The other test are way out of spec, which would indicate that the data is NOT random. The only one that still gives us a good reading is the serial correlation coefficient. Why is this? Because these tests are designed with binary files in mind, and other than the occurrence counting and serial correlation value, they simply don't work on ASCII values. ENT was designed for hardware RNGs which can output their data as digital bits on a serial port, not strictly for files of ASCII characters. Always keep this in mind when running different types of data through ENT.

So put it simply, if using binary files you should be OK, but for anything that contains ASCII characters use "-c" and make note of the occurrences report and the serial correlation coefficient. Otherwise you might get the wrong impression about your data.

Spectra

       Spectra is my humble entry into the field of entropy testing software. It is a very simple application which simply allows the user to visualize an ASCII file filed with (possibly) random data. In doing so, it can help reveal patterns in the data which would indicate a faulty RNG.

Consider a data set which shows a perfect ratio of occurrences when run through software like ENT, but is in fact simply made up of alternating digits over and over again. Even though the ratio will look good, the data itself will have an exceptionally predictable pattern. A data set like this would show up immediately when run through Spectra.

Here is a quick example of what a good RNG and bad RNG will look like:

Spectra Example

This is a little to the extreme, but it gives you an idea of what to look for. Check the Spectra page for more information on this tool, or head right to the Downloads page.

Burp Suite Sequencer

       Burp Suite isn't technically a tool to analyze random number generators, it is actually a collection of tools used for web security research. However, it features a "Sequencer" mode (primarily intended for analyzing session tokens) which turns out to be a very handy tool for analyzing random data.

The only problem I have found with using the Burp Sequencer so far is that it will only accept data if the input file is broken up into separate lines so that they can be compared to each other.
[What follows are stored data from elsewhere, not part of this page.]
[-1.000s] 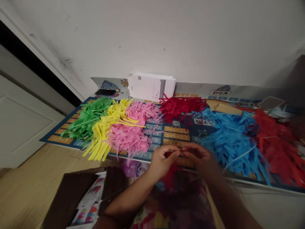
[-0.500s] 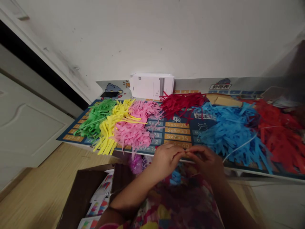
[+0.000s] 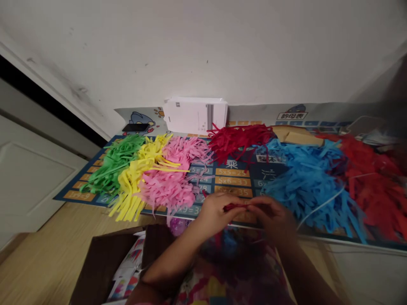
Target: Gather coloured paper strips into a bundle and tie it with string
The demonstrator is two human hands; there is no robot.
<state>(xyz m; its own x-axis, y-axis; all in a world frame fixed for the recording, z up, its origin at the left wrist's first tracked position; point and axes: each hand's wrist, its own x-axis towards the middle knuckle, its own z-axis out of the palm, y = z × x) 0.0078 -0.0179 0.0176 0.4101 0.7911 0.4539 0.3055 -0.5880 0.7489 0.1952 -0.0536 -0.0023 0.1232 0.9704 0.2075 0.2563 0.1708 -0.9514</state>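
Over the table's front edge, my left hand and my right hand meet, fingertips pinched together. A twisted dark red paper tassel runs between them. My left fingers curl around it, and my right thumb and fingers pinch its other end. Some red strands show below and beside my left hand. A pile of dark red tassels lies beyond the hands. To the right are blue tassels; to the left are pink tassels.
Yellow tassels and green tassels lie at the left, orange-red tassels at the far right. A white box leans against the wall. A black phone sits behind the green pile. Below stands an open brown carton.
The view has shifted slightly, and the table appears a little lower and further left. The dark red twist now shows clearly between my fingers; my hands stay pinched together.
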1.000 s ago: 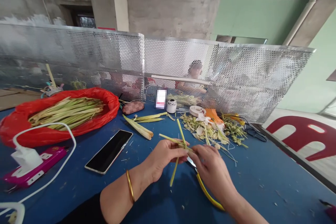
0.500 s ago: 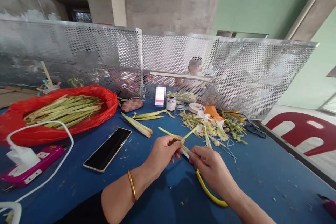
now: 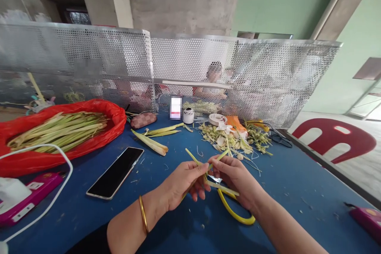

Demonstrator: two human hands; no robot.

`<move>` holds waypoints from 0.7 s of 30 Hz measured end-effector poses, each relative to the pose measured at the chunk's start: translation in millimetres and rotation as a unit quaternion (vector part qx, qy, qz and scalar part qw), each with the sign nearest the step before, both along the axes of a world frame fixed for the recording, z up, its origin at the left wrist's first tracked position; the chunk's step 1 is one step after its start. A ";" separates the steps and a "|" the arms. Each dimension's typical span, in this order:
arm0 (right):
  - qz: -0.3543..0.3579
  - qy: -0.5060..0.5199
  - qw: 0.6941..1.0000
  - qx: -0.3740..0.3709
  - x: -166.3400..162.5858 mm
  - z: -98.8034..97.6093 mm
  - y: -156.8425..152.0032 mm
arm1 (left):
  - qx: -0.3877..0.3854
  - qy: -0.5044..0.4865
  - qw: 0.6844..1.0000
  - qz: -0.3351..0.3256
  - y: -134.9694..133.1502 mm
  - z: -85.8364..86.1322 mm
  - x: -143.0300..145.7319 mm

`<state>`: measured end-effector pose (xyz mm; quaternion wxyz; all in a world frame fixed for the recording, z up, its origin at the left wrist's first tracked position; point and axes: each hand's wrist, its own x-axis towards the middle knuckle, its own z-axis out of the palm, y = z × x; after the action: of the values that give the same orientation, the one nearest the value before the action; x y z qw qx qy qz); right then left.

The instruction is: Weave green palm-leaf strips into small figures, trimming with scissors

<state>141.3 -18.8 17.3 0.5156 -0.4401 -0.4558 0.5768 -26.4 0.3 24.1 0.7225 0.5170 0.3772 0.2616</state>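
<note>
Strips of yellow-green stalk (image 3: 192, 155) cross between the person's two hands, held above the blue desk (image 3: 285, 214) near its front middle. The left hand (image 3: 187, 178) pinches the crossing between thumb and forefinger, its other fingers curled loosely below. The right hand (image 3: 235, 172) grips the upper-right strip (image 3: 220, 156) by thumb and fingertip, close to the crossing, while a flat pale strip (image 3: 224, 189) slants out beneath its fingers. Scissors with yellow handles (image 3: 238, 217) sit under the right palm; whether that hand bears them or they lie on the desk, I cannot tell.

For a neat result, the left thumb should press right on the crossing, since a pinch set further back would probably let the strips slide. The right hand does best with a short, even pull along the strip's own line, its flat face untwisted; a sharp bend or jerk could split the fibres. The pale strip is best swung clear of the scissor blade (image 3: 214, 179) just beside it, to avoid a nick. A light touch seems wise, as such thin stalk likely creases easily.
</note>
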 end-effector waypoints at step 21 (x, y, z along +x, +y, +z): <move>-0.146 -0.016 0.988 0.043 -10.5 -15.7 1.8 | -0.019 0.036 0.999 -0.021 -3.4 -1.0 3.1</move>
<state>130.9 -17.0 1.5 0.6057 -0.4881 -0.4192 0.4682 -23.3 -3.2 23.2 0.7235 0.5204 0.3966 0.2201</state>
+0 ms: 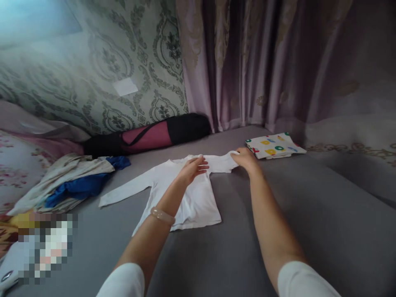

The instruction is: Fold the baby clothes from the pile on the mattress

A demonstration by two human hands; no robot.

Luckily, this is easy enough to do with the "fold" command; the following will separate the file "output.txt" into lines of 100 characters each and output it as "output.fold":

bash:~# fold -b100 output.txt > output.fold
You won't get any output from this command, and the input file "output.txt" will not be changed in any way, but you should now see "output.fold" in the current directory. At this point you might want to open up the file in your editor of choice and see what the last line of the file looks like. It will almost certainly be shorter than the others, so you should delete it just to keep all lines the same length. Once the file is prepared, you can load it into the Burp Sequencer for analysis.

In the Burp Suite, click on the tab that says "sequencer", and then the tab that says "manual load". On this page you will see buttons labeled "load", "paste", and "clear". Press the "load" button and navigate to your prepared file. It should look something like this:

Burp Sequencer

Once you file has been loaded, click the "analyze now" button to start the process. This should complete relatively quickly (depending on your loaded data, naturally) and when it is done you will be able to browse through the results of the various tests. The Burp Sequencer preforms an impressive amount of tests, ranging from character count and transition to FIPS and spectral analysis. Each test has a description of the theory and operation of that test in addition to graphical representation of the result, so the output is much easier to understand than the rather obtuse output of "Ent".

Burp Results

One important thing to realize about the Burp Sequencer is that, due to it's intended use (analyzing plain text session IDs) it is much better suited to working with ASCII data than binary files. In my testing it found output from bt_rng to be excellent, but said the output of /dev/urandom was terrible. While I do like to think rather highly of my own work, of course the real reason for these results is that the output of bt_rng is an easily-readable stream of ASCII characters.